Hangi yalnızlık bu? Aşıboyalı evleri,
Küf rengi kedisiyle geçmişe dönük, bungun.
Çürük bir iple avluya açılırdı kapı,
Ot bürümüş taşlıktı, yüz değmemiş çarşaftı,
Hüzünle mavi oyalı ve cılız ışığı
Kandilin, kap kacak, haylazlığı kurumamış
Sabunların. Hangi yalnızlık bu? Bir tas şerbet
Gibi, saz benizli kızların sunduğu akşam!

II.
Gece! O uzun mumlarla aydınlanırdı sofa,
Solgun yapraklar gibi uçuşurdu kadınlar
Odalarda, sedirde yorgun adamlar, tüten çorba,
Bölünen somun, çatal kaşık, ağlayan bir çocuk
Beşikte, yoksul çıngırağı kapının, konu
Komşu, doygun uçuk, tanıdık yüzler eşikte,
Düşsel gemilerle yolculuk, kahve falında,
Mutfakta koyulaşan o pekmez, ekşi gece!

III.
Düş müydü?
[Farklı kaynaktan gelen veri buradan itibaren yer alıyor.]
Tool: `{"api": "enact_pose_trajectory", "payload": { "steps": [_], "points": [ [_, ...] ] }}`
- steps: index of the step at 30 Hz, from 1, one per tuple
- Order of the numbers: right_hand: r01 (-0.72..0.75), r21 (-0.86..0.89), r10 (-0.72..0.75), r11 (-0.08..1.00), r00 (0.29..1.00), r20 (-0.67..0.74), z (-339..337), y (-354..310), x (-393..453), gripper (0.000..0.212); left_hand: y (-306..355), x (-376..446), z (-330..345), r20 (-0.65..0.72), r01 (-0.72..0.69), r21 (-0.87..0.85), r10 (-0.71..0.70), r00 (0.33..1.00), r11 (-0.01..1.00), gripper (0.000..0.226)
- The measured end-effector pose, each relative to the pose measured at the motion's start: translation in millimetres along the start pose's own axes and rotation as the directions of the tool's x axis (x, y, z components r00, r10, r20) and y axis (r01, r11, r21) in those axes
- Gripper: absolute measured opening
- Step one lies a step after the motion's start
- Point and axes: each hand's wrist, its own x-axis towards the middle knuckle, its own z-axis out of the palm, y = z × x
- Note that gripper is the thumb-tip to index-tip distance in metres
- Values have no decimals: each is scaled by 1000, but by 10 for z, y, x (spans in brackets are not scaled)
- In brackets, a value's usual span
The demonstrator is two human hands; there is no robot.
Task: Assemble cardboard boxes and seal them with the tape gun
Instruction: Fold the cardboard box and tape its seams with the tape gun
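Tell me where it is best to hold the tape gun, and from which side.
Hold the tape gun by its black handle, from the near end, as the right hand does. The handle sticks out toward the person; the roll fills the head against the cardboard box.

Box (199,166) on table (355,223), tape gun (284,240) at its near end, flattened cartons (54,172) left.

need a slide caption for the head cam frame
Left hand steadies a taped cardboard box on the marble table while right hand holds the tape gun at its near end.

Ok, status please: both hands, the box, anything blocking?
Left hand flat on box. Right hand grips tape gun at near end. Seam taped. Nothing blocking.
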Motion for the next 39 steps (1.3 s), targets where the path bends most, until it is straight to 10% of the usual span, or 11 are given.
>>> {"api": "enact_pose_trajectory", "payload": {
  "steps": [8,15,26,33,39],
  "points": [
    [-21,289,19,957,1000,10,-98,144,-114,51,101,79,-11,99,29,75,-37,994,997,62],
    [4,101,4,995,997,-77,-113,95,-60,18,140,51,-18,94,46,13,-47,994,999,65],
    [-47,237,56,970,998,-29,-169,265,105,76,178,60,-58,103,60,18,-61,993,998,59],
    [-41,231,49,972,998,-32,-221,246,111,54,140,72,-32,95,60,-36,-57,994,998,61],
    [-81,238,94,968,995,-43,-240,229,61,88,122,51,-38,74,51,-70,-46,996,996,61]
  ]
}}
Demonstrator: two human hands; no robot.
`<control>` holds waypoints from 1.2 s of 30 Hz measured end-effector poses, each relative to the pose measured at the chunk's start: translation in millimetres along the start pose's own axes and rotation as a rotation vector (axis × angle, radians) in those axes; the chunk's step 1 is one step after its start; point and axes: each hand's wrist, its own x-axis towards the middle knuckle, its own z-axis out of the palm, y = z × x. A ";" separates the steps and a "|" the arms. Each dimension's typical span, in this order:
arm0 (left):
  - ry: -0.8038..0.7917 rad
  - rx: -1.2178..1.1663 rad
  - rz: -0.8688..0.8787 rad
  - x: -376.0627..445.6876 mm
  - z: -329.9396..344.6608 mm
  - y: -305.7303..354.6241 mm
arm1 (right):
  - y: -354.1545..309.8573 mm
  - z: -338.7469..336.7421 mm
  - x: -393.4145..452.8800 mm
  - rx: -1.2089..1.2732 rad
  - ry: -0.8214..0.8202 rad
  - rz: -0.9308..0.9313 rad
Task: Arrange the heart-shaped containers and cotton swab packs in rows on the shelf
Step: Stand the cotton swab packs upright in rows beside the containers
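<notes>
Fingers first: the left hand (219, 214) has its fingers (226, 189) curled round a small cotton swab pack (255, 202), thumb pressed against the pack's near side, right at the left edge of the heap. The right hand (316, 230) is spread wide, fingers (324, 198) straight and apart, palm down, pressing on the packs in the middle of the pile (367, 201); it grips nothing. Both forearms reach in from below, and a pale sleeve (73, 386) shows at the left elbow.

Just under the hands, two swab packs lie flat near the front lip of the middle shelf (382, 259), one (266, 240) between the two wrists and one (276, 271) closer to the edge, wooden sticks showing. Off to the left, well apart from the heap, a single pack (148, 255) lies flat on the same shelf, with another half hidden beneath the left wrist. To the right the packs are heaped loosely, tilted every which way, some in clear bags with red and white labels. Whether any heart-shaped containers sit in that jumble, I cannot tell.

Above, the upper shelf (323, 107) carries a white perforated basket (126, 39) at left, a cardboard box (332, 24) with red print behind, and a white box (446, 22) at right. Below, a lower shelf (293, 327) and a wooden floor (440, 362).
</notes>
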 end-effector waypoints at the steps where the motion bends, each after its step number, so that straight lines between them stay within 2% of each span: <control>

Eski aydınlıkla pencerede,
Yüklüğe tırmanırdı güneş, arsız gölgeler
Çardakta, o gizem, akasyalar, fesleğen, o
Çivit mavisi sardunya, zamanın tortusu
Küplerde, uykulu yüzlere çalınan o su.
Düş müydü, maviyle algıladığımız o kuş?
Bir ağaca bakıyoruz, o dal, o yaprak, o kök,
Düş müydü? Çayımızın buğusunda hep o gök!

IV.
Tozlu bir yolu geçerek inerdik çarşıya,
Kimbilir hangi susuzluğun rüzgarıydı o
Göksel ağaçları savuran? Kesme taşları
Sokağın, gölgede boynu bükük bir at gibi
Uykuya dalardı tekne, çeşme miydi gök
Gibi uzayan? Kırsal kokusu dükkanların!
Bir yüz silinmiş bellerden, bir kadın kaç kez,
Kaç kez kendini yineleyen, göğe bakardı.

V.
Nerdeydim? Hangi zamanda? Savrulmuş yazların
Sıcağıyla vururdu saatler. Bir görünüp
Bir yok olan kargaları umutsuzluğun, kim
Bilir, kimdi onlar? Izbe, sarnıç, o yanyana
Dizilmiş kovalar, yorgun ırmaklar gibiydik
Mevsimsiz, ovada, ağaçta, kuşta. Ne oldu
Bize! Kimin bu kırık küpler, çöken bu tortu!
Nerde elin? Hangi yalnızlık bu, hangi korku?